**What you need to do**
Produce a character-for-character copy of the data below.
===== Supplied information =====
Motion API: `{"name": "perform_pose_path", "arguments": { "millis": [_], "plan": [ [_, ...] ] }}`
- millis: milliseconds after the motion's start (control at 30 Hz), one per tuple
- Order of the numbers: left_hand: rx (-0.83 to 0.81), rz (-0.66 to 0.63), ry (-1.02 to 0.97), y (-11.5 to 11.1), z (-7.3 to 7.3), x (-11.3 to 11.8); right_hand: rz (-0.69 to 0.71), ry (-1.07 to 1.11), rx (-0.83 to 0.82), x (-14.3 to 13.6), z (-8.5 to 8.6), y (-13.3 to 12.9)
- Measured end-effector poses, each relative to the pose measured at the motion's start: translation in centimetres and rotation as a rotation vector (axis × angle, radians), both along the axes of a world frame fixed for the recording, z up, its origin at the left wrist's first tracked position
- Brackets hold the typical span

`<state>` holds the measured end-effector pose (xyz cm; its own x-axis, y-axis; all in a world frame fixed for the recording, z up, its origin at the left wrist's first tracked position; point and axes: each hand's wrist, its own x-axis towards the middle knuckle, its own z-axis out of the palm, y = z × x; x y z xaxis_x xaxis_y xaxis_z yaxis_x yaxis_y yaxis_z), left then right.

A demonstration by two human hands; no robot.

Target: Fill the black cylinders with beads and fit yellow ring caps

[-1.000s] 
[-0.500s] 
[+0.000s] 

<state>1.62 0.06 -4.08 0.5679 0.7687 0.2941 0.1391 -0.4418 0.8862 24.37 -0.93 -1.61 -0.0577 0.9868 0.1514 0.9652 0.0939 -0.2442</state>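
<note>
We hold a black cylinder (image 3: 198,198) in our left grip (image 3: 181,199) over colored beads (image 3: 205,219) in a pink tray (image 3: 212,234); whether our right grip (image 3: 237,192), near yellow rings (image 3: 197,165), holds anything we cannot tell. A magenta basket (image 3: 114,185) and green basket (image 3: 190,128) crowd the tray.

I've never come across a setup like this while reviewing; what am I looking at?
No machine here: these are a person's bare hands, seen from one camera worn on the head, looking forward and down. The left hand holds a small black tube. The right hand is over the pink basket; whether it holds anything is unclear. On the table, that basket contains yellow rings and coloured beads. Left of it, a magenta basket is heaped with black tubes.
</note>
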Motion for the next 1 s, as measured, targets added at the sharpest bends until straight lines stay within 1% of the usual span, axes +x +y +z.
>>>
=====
**Reply to the exercise**
Motion API: `{"name": "perform_pose_path", "arguments": { "millis": [_], "plan": [ [_, ...] ] }}`
- millis: milliseconds after the motion's start (control at 30 Hz), one per tuple
- Order of the numbers: left_hand: rx (-0.83 to 0.81), rz (-0.66 to 0.63), ry (-1.02 to 0.97), y (-11.5 to 11.1), z (-7.3 to 7.3), x (-11.3 to 11.8); right_hand: rz (-0.69 to 0.71), ry (-1.07 to 1.11), rx (-0.83 to 0.82), x (-14.3 to 13.6), z (-8.5 to 8.6), y (-13.3 to 12.9)
- Measured end-effector poses, each relative to the pose measured at the motion's start: translation in centimetres and rotation as a rotation vector (axis × angle, radians), both along the axes of a world frame fixed for the recording, z up, its origin at the left wrist's first tracked position
- Brackets hold the typical span

`<state>` holds the measured end-effector pose (xyz cm; its own x-axis, y-axis; all in a world frame fixed for the recording, z up, its origin at the left wrist's first tracked position; point and axes: each hand's wrist, its own x-axis towards the middle knuckle, its own z-axis out of the palm, y = z × x; x y z xaxis_x xaxis_y xaxis_z yaxis_x yaxis_y yaxis_z), left then right.

A demonstration by two human hands; no robot.

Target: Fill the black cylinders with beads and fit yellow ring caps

[-1.000s] 
[-0.500s] 
[+0.000s] 

<state>1.62 0.06 -4.08 0.5679 0.7687 0.2941 0.1391 -0.4418 0.8862 24.37 -0.93 -1.61 -0.0577 0.9868 0.1514 0.9652 0.0939 -0.2442</state>
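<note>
We hold a black cylinder (image 3: 198,198) in our left grip (image 3: 181,199) over colored beads (image 3: 205,219) in a pink tray (image 3: 212,234); whether our right grip (image 3: 237,192), near yellow rings (image 3: 197,165), holds anything we cannot tell. A magenta basket (image 3: 114,185) and green basket (image 3: 190,128) crowd the tray.

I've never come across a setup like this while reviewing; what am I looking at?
No machine here: these are a person's bare hands, seen from one camera worn on the head, looking forward and down. The left hand holds a small black tube. The right hand is over the pink basket; whether it holds anything is unclear. On the table, that basket contains yellow rings and coloured beads. Left of it, a magenta basket is heaped with black tubes.
</note>
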Motion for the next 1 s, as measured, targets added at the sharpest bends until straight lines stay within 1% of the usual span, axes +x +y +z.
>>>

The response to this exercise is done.